**Exercise brief:** Copy every line of the data exactly, keeping out any picture.

**The data:**
......

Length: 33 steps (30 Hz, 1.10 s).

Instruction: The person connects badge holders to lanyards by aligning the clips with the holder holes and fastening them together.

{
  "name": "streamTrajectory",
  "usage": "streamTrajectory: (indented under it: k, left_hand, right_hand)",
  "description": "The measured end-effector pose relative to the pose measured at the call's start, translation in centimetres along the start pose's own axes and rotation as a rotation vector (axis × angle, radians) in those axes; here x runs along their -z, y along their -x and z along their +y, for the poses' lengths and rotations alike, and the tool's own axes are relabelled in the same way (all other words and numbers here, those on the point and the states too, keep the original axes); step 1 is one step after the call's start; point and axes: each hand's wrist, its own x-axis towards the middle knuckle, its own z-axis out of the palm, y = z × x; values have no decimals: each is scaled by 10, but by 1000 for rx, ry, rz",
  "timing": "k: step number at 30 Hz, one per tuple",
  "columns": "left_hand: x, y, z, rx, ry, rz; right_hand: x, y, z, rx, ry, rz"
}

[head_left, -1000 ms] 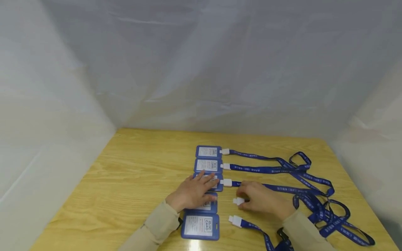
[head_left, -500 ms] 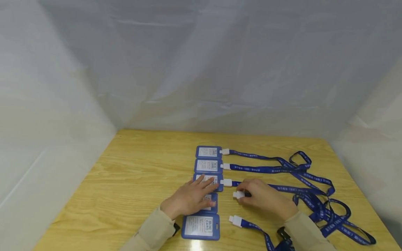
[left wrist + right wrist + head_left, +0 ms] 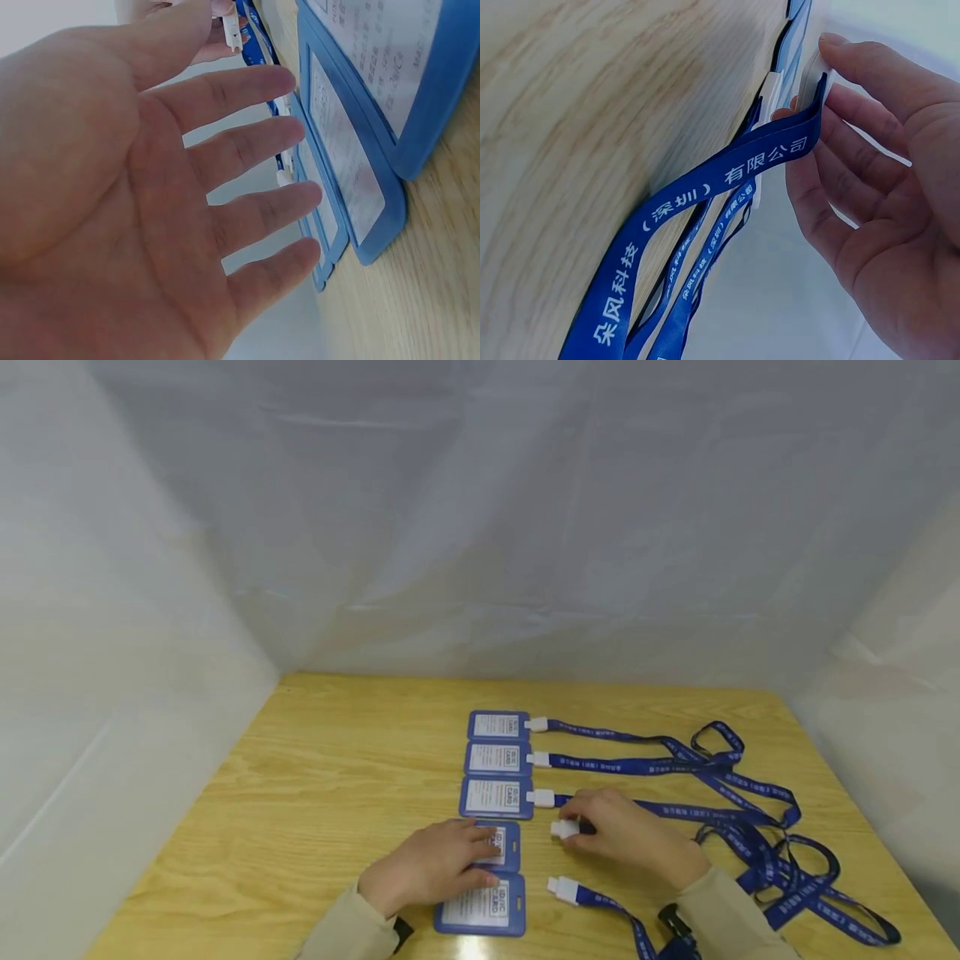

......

**Result:**
Length: 33 steps (30 Hz, 1.10 s).

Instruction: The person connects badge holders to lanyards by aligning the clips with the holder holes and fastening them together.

{
  "name": "streamTrajectory",
  "usage": "streamTrajectory: (indented under it: k, left_hand, right_hand)",
  "description": "The measured end-effector pose relative to the pose measured at the call's start, translation in centimetres along the start pose's own axes and rotation as a rotation vector (axis × angle, radians) in those axes; here x runs along their -z, y along their -x and z along their +y, for the poses' lengths and rotations alike, and the tool's own axes are relabelled in the same way (all other words and numbers here, those on the point and the states too, keep the original axes); step 1 is one step after the call's start; point and axes: each hand's wrist, its own x-axis towards the middle knuckle, its own z-axis out of the palm, y = z × x; values have no decimals: each is scaled by 10, but by 1000 for rx, ry, rz",
  "timing": "k: step number at 30 Hz, one per tuple",
  "columns": "left_hand: x, y, z, rx, ry, rz; right_hand: x, y, z, rx, ry, rz"
}

[head_left, -1000 ms] 
[head_left, -500 ms] 
[left wrist + right wrist + head_left, +0 ms] 

What appears above is the full answer.